The boy, who was 15 years old at the time, attacking his one-month-old son causing critical head injuries that later claimed the baby’s life on February 15, 2014. 

The prematurely-born baby was assaulted by his father, after the baby boy's mother went to heat up some food. 

The baby was airlifted to Princess Margaret Hospital that night and was on life support for more than a week but died on February 24, 2014. 

The baby was due to be discharged from Bunbury Regional Hospital two days after he was assaulted.  

In March 2015, the 16-year-old boy was sentenced to 10 years in prison for manslaughter by the Perth Children's Court and was eligible for parole after five years. 

The Mail reported in April 2016, that the court of appeal reduced the sentence from 10 years to seven after the 15-year-old was diagnosed with foetal alcohol spectrum disorder.

The Chief Justice noted in the appeal judgement that a pre-sentence report along with psychological and psychiatric reports were prepared that all remarked upon the appellant’s highly dysfunctional background, but did not refer to any mental impairment or brain injury.  

“After the appellant had been sentenced, he was diagnosed by a research team from the Telethon Kids Institute with Foetal Alcohol Spectrum Disorder,” the judgement said. 

“An essential element of this disorder is that the person has suffered a prenatal, permanent, organic brain injury as a result of maternal alcohol consumption in pregnancy. 

“The existence of this condition was not known to anyone at the appellant’s sentencing.” 

The court noted the boy had been exposed to serious neglect in his 15 years including being exposed to illicit drug use, being left along for long periods without adult care and a failure to provide food. 

“He commenced using illicit substances at the age of 11 in the context of a family system in which substance abuse was normalised,” the judgement said. 

“The appellant became a regular user of cannabis and, on occasions, amphetamines and alcohol.

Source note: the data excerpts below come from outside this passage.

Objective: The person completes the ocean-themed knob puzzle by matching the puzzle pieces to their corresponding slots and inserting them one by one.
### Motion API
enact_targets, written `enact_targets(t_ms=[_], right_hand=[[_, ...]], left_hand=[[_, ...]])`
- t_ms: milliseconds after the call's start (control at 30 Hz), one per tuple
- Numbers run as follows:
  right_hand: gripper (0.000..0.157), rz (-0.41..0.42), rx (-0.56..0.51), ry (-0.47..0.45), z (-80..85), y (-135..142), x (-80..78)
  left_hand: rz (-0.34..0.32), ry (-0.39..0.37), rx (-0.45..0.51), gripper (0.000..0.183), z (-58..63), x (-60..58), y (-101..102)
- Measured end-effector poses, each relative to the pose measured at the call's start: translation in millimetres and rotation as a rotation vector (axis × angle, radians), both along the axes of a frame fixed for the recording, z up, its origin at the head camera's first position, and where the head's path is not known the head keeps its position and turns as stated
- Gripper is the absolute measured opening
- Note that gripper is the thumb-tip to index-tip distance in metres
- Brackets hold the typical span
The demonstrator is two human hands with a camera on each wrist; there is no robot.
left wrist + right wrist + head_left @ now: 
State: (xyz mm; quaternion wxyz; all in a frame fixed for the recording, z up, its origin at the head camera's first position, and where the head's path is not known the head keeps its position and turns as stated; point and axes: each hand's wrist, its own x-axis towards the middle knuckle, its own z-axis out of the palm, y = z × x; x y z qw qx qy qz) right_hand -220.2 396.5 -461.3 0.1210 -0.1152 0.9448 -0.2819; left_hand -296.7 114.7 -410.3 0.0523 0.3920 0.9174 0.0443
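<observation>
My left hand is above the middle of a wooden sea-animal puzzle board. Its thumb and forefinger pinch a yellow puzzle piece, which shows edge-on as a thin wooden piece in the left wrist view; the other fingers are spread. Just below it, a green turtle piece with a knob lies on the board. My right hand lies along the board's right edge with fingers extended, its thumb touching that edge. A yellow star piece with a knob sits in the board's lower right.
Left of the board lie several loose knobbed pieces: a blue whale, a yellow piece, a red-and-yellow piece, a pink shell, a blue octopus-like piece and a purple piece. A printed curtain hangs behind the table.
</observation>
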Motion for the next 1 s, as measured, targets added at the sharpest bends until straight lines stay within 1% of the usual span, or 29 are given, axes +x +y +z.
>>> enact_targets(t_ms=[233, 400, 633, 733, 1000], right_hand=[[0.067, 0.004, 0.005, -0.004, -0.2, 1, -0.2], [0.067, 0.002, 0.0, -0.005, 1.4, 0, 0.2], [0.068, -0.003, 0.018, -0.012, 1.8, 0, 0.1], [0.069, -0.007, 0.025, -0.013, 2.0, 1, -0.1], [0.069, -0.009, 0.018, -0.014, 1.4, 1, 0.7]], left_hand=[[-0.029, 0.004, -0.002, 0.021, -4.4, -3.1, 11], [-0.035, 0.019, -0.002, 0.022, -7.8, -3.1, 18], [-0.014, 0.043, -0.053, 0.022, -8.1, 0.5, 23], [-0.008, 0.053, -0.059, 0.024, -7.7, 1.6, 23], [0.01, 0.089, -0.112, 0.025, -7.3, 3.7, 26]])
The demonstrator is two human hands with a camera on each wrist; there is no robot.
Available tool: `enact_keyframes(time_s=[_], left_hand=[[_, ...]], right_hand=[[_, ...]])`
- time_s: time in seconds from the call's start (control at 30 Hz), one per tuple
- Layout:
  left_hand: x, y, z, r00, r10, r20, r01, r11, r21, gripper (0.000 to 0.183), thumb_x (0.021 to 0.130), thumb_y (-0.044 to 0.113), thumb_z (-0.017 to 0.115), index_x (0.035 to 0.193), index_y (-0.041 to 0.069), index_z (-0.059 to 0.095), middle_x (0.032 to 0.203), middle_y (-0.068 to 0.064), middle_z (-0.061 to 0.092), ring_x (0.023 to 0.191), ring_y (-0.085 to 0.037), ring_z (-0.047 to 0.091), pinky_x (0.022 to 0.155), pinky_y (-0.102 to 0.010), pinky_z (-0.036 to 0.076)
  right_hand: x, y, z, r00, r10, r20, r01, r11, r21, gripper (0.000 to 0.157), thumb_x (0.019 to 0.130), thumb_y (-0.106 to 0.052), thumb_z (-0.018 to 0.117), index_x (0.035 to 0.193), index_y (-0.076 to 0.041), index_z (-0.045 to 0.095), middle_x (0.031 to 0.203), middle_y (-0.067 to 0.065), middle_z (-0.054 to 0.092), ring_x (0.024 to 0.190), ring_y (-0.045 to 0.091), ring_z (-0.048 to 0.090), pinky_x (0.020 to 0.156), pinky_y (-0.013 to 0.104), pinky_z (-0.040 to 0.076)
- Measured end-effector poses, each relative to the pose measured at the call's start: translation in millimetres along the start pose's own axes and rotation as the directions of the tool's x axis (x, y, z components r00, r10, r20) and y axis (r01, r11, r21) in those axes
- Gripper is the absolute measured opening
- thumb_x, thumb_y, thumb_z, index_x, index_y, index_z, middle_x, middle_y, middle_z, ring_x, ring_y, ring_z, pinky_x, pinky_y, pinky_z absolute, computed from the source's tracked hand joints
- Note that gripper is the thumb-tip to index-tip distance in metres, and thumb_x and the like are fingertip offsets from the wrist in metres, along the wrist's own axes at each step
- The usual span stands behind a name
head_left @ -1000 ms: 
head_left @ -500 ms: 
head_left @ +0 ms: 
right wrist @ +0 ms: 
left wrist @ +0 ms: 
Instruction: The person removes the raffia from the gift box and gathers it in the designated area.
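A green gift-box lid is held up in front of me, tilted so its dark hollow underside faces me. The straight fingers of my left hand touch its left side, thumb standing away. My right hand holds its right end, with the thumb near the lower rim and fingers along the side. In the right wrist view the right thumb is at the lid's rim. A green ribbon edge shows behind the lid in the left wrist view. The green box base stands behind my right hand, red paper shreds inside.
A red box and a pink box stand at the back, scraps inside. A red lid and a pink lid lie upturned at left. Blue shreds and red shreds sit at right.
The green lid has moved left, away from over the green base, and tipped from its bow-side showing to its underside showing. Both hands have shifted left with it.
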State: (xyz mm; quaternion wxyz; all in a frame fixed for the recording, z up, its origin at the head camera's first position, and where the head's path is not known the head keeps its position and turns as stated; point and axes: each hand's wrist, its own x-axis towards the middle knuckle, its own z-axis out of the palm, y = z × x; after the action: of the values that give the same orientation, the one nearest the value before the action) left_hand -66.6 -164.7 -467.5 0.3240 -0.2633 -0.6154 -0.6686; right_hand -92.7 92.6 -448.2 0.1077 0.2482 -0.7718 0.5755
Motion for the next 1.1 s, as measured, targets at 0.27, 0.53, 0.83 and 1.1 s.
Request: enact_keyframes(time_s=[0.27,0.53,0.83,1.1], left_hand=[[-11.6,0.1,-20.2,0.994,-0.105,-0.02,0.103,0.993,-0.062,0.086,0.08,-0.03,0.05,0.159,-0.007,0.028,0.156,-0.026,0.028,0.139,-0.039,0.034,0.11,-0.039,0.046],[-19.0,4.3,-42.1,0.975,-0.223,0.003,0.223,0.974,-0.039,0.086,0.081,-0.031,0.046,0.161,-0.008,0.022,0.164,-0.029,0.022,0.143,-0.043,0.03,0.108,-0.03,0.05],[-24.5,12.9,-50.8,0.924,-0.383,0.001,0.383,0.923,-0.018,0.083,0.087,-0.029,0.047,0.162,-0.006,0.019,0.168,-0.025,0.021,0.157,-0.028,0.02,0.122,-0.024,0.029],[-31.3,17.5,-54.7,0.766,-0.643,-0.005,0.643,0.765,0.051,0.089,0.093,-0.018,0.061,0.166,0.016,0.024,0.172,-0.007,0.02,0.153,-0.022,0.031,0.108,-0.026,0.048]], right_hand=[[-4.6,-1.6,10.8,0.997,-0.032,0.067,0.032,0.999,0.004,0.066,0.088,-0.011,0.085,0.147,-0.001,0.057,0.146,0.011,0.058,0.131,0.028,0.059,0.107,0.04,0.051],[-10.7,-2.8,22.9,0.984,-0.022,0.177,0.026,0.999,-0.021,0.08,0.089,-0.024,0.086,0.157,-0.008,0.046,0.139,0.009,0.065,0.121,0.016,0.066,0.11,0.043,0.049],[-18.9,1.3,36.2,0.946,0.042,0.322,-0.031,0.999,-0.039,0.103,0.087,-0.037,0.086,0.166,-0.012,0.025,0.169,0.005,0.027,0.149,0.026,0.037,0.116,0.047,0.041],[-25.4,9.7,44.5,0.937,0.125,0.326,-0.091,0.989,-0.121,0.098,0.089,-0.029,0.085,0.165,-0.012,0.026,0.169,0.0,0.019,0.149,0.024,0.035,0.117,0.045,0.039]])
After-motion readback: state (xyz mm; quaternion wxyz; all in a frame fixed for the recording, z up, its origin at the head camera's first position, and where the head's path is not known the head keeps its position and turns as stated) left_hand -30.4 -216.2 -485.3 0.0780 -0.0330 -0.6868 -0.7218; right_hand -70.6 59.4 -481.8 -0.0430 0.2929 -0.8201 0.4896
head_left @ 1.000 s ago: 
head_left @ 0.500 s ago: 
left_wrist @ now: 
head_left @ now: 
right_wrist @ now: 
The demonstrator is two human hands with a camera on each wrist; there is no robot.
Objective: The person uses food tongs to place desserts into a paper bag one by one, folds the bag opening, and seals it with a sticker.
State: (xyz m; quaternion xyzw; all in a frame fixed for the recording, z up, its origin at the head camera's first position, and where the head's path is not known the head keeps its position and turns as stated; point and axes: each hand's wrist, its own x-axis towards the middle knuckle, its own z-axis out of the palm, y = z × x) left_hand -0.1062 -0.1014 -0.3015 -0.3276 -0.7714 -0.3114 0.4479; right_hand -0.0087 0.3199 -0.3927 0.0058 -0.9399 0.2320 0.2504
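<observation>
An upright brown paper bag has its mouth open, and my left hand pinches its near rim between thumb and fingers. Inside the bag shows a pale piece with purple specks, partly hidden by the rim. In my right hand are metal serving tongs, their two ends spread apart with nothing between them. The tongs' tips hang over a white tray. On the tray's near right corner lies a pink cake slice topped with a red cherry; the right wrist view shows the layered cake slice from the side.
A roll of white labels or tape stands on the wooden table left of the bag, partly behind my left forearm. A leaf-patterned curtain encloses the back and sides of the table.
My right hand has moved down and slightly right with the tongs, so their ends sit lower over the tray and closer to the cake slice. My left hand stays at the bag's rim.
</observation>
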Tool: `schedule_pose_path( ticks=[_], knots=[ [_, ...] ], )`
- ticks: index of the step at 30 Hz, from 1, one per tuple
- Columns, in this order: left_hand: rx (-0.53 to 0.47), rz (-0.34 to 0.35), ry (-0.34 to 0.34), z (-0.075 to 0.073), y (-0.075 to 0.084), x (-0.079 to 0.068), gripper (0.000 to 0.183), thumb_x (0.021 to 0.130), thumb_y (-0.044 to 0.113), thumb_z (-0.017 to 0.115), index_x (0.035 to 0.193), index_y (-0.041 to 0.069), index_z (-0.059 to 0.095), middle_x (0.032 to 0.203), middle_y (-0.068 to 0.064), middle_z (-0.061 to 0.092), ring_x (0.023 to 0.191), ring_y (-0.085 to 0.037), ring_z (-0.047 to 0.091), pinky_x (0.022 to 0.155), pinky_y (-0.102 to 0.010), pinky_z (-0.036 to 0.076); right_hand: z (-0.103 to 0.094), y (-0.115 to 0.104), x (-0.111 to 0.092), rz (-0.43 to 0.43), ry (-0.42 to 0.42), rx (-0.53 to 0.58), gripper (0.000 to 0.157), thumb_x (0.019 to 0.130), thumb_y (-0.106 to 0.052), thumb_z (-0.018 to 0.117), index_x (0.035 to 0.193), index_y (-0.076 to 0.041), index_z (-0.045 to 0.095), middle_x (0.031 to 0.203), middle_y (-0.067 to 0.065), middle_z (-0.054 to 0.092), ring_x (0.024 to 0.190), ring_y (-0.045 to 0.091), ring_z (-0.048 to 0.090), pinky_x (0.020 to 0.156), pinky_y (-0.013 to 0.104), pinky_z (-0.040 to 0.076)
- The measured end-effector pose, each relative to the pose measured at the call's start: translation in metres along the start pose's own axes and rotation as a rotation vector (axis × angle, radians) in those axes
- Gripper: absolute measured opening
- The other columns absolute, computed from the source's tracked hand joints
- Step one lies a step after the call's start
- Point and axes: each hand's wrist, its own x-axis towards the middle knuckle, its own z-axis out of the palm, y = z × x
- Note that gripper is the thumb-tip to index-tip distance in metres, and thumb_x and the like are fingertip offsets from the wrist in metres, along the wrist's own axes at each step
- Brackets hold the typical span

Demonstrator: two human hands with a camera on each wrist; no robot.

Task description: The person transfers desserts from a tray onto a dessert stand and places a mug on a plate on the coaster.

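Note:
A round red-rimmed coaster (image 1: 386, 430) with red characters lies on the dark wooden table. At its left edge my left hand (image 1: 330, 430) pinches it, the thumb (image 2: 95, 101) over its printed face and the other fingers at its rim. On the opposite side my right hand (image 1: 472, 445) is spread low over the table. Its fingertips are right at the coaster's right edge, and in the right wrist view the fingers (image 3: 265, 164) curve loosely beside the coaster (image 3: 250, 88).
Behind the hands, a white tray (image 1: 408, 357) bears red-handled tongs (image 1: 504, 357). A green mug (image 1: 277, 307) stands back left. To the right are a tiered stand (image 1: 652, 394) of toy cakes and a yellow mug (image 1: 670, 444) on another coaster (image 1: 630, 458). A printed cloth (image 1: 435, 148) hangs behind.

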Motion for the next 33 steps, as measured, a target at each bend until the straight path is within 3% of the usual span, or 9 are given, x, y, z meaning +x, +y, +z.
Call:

“His criminal history is relatively brief but includes an incident where he threw a knife at the mother of his child which missed and injured an innocent bystander.

“At the time of the baby’s death, the appellant was subject to a nine-month conditional release order.” 

During the appeal process Clinical Associate Professor Dr Raewyn Mutch provided the court with expert evidence about the affects of FASD. 

“Brain damage caused by prenatal alcohol exposure continues through life and … those who have the disorder are diagnosed only when it is noticed that their behaviours become difficult,” she said. 

The court noted FASD involves a spectrum of disorders and a blanket proposition about how a diagnosis of FASD bears on the sentencing process should be avoided. 

Rather, attention must be directed to the details of the particular diagnosis of FASD, including the nature and extent of the specific disabilities and deficits, and how they bear upon the considerations relevant to sentence. 

With time already served, the boy will be eligible for release in August 2017.